Not telling the victim, for any reason, makes you complicit in the assault. It is not a valid approach to "health". Denial does not work and is not capable of working. The victim has to know, and cannot possibly have the information required to "choose not to know".
Anyone with knowledge that a person was raped without their knowledge who doesn't take steps to make sure they were informed is a monster who deserves many years in prison.
That's like your opinion man. Good thing you're not my doctor, nor my kids doctor.
Literally already been explained to you. Yes you can. If I don't want to hear information from you, I can choose not to. Just like I will now. Welcome to the block-list! See how easy it is? Now you can choose to try to tell me all you want about your opinions and I won't hear any of them! It's like it's a choice that I can make with all the free-will that I have.
Several people have told you it's possible. Even given you examples of cases where it exists. But you stick your fingers in your ears and scream all you want. I'm not listening anymore.
https://journalofethics.ama-assn.org/article/ama-code-medical-ethics-opinions-informing-patients/2012-07
American Medical Association says you're full of shit.
That implies they knew.
Not consciously knowing doesn't mean their brain isn't affected.
Not telling them is gaslighting whether they're consciously aware or not.
So you are arguing against consent?
Consent is informed.
Withholding the fact that a person has been raped is exactly the same as a doctor withholding a cancer diagnosis. They do not have that option and cannot have that option. The patient must have the relevant information to be capable of managing their treatment.
"we found out about some bad things that happened to you as a child, do you want us to tell you what we found out?" Is a perfectly valid way to ask for informed consent before doing something to them they may not want.
No, it is not. That is not informed.
Information being shared with the patient is not something that takes their consent. It is the baseline bare minimum obligation of every provider in every circumstance.
A lawyer can't allow a client to decline to hear a plea offer. A doctor can't choose to allow a patient to make any decision without being fully informed of everything the doctor knows relevant to their case. The information is always mandatory, and it's always malpractice not to provide it.

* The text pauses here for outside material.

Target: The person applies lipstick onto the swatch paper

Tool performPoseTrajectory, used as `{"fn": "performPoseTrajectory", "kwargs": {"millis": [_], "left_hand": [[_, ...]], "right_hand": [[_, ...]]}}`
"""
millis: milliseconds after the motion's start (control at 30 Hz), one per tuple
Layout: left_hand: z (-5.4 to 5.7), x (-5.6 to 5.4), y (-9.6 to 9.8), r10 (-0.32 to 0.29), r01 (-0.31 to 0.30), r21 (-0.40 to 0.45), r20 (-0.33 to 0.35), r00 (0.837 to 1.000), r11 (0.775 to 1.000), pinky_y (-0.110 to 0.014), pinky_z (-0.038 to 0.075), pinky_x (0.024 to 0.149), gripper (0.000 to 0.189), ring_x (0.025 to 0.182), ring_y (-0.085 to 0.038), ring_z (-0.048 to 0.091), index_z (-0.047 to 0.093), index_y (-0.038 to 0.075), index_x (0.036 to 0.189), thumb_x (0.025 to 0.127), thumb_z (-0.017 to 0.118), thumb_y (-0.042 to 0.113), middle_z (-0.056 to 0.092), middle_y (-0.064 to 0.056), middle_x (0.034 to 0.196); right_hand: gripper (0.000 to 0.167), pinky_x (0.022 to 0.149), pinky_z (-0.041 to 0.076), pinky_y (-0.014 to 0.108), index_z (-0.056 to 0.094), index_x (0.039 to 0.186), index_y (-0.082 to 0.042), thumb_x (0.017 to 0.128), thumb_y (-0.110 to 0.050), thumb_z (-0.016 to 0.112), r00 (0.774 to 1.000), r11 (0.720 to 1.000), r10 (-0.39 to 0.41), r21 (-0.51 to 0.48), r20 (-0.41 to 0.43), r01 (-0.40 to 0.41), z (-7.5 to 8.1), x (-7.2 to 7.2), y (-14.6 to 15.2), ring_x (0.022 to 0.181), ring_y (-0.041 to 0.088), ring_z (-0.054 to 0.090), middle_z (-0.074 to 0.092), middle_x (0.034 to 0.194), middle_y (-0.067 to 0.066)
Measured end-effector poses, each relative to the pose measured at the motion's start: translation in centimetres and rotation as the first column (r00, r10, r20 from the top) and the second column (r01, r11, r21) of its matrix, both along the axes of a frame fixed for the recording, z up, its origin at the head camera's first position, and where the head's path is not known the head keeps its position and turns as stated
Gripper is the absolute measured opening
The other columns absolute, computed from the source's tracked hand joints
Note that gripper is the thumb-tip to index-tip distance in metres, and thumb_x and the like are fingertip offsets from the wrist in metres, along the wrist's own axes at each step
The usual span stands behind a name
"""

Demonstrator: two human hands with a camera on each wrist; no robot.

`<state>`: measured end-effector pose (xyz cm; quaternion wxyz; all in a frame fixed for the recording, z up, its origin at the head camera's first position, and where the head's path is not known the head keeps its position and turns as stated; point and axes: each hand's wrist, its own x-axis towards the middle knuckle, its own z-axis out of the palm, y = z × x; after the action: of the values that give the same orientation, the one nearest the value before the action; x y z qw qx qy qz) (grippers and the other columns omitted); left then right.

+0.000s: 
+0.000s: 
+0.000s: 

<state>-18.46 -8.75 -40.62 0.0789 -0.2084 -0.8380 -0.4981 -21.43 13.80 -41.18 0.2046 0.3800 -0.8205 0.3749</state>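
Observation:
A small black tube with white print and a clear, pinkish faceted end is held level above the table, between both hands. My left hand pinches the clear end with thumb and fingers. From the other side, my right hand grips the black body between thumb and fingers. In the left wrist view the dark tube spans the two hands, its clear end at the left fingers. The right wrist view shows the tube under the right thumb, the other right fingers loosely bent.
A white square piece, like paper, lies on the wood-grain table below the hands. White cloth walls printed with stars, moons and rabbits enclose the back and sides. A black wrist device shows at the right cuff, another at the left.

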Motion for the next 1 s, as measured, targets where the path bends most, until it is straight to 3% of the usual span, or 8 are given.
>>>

I'm not talking about law, I'm talking about morality.
So am I.
The person being fully informed is the baseline legal requirement all the time because it's literally the only way they can possibly make decisions about their best path forward.
Not informing them isn't just unethical. It's fucking unadulterated evil with no theoretical justification.
Right, so the answer to my earlier question is "yes" in this instance your are anti-choice. Is fine, but own it or we end up going on a big circle to get where we should have been three or four comments ago.
And we could have had a conversation about that, but honestly, I'm just not that invested in the conversation anymore, it's been a long day and I'm out of patience for random strangers who are more interested in being right than communicating.
Being informed is not a choice. Care is the choice.
Being informed is a prerequisite to decide care. There is no other possible way to make a rational decision.
Look around you, being informed is absolutely a choice. This place is a great example of people choosing pleasant fictions over uncomfortable realities every day.
Just because you think it is an unacceptable choice doesn't mean it isn't one.
It's really not a choice, because enough of you knows to be massively harmed. And there are numerous potential physical consequences. But ignoring that, it's not a choice you're entitled to.
Literally any doctor, mental health professional, police officer, or other person in any other position of influence/authority who doesn't give you the information for any reason is an unforgivable monster who belongs in a maximum security prison cell for a minimum of half a decade per offense, with every other person in there knowing that they're there for covering up sex crimes.